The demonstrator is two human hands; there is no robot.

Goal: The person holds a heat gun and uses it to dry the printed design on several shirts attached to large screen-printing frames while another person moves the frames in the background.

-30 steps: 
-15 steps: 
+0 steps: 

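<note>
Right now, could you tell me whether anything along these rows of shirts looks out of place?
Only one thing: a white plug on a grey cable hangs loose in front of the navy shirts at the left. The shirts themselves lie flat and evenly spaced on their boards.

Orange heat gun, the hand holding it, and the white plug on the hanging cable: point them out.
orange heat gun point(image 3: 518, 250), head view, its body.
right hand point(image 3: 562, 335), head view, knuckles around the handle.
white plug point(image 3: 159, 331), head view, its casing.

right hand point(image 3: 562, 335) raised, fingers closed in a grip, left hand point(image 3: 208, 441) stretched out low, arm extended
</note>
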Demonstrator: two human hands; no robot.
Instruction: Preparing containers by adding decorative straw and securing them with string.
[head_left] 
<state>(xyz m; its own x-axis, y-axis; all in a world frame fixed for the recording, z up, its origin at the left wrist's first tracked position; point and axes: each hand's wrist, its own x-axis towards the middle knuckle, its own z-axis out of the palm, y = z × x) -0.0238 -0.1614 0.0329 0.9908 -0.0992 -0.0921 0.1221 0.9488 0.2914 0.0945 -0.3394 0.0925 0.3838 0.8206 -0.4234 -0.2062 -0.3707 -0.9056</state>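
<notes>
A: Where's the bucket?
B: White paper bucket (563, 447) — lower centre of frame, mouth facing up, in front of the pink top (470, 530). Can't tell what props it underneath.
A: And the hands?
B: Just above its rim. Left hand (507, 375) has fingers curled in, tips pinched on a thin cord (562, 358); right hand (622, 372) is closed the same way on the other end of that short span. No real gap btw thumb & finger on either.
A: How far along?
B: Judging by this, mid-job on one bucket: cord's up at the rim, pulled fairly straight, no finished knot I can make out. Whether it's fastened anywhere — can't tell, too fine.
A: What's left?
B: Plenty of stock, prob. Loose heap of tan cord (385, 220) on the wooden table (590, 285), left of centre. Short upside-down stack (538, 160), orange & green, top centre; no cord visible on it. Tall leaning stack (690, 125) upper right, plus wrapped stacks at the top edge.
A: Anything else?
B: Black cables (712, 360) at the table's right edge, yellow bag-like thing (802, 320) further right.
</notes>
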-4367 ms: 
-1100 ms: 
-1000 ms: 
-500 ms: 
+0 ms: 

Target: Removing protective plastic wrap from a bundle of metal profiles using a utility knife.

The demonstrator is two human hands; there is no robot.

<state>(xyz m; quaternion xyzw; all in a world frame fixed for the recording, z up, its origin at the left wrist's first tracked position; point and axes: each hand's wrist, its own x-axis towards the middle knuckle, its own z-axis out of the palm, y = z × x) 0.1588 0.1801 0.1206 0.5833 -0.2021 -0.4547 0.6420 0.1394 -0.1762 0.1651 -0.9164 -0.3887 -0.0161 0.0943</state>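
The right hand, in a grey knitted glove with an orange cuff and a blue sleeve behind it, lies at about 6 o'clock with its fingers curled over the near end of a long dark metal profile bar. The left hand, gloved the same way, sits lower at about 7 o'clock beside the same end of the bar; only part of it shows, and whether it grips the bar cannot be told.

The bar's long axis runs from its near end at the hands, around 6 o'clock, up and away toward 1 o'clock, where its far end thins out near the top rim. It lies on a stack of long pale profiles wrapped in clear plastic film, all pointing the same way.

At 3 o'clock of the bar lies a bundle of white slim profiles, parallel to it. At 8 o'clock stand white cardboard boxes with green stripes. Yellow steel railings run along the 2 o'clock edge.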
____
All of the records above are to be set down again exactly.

The demonstrator is two human hands; there is no robot.

Goal: The person holds a heat gun and uses it to dry the printed design on several shirts attached to large screen-printing frames while another person moves the frames in the background.

-30 steps: 
-15 steps: 
+0 steps: 

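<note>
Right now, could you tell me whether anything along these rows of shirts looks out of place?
Only one thing: a white plug on a grey cable hangs loose in front of the navy shirts at the left. The shirts themselves lie flat and evenly spaced on their boards.

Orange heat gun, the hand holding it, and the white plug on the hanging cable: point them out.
orange heat gun point(image 3: 518, 250), head view, its body.
right hand point(image 3: 562, 335), head view, knuckles around the handle.
white plug point(image 3: 159, 331), head view, its casing.

right hand point(image 3: 562, 335) raised, fingers closed in a grip, left hand point(image 3: 208, 441) stretched out low, arm extended
</note>
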Demonstrator: two human hands; no robot.
Instruction: Preparing containers by adding decorative straw and securing them with string.
[head_left] 
<state>(xyz m; its own x-axis, y-axis; all in a world frame fixed for the recording, z up, its origin at the left wrist's first tracked position; point and axes: each hand's wrist, its own x-axis towards the middle knuckle, its own z-axis out of the palm, y = z × x) -0.0238 -0.1614 0.0329 0.9908 -0.0992 -0.0921 0.1221 0.9488 0.2914 0.0945 -0.3394 0.0925 0.3838 0.8206 -0.4234 -0.2062 -0.3707 -0.9056</state>
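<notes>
A: Where's the bucket?
B: White paper bucket (563, 447) — lower centre of frame, mouth facing up, in front of the pink top (470, 530). Can't tell what props it underneath.
A: And the hands?
B: Just above its rim. Left hand (507, 375) has fingers curled in, tips pinched on a thin cord (562, 358); right hand (622, 372) is closed the same way on the other end of that short span. No real gap btw thumb & finger on either.
A: How far along?
B: Judging by this, mid-job on one bucket: cord's up at the rim, pulled fairly straight, no finished knot I can make out. Whether it's fastened anywhere — can't tell, too fine.
A: What's left?
B: Plenty of stock, prob. Loose heap of tan cord (385, 220) on the wooden table (590, 285), left of centre. Short upside-down stack (538, 160), orange & green, top centre; no cord visible on it. Tall leaning stack (690, 125) upper right, plus wrapped stacks at the top edge.
A: Anything else?
B: Black cables (712, 360) at the table's right edge, yellow bag-like thing (802, 320) further right.
</notes>
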-4367 ms: 
-1100 ms: 
-1000 ms: 
-500 ms: 
+0 ms: 

Target: Removing protective plastic wrap from a bundle of metal profiles using a utility knife.

The demonstrator is two human hands; there is no robot.

<state>(xyz m; quaternion xyzw; all in a world frame fixed for the recording, z up, its origin at the left wrist's first tracked position; point and axes: each hand's wrist, its own x-axis towards the middle knuckle, its own z-axis out of the palm, y = z × x) 0.1588 0.1801 0.1206 0.5833 -0.2021 -0.4547 0.6420 0.1394 -0.1762 0.1651 -0.9164 -0.3887 -0.0161 0.0943</state>
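The right hand, in a grey knitted glove with an orange cuff and a blue sleeve behind it, lies at about 6 o'clock with its fingers curled over the near end of a long dark metal profile bar. The left hand, gloved the same way, sits lower at about 7 o'clock beside the same end of the bar; only part of it shows, and whether it grips the bar cannot be told.

The bar's long axis runs from its near end at the hands, around 6 o'clock, up and away toward 1 o'clock, where its far end thins out near the top rim. It lies on a stack of long pale profiles wrapped in clear plastic film, all pointing the same way.

At 3 o'clock of the bar lies a bundle of white slim profiles, parallel to it. At 8 o'clock stand white cardboard boxes with green stripes. Yellow steel railings run along the 2 o'clock edge.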

This is the complete output for the exercise.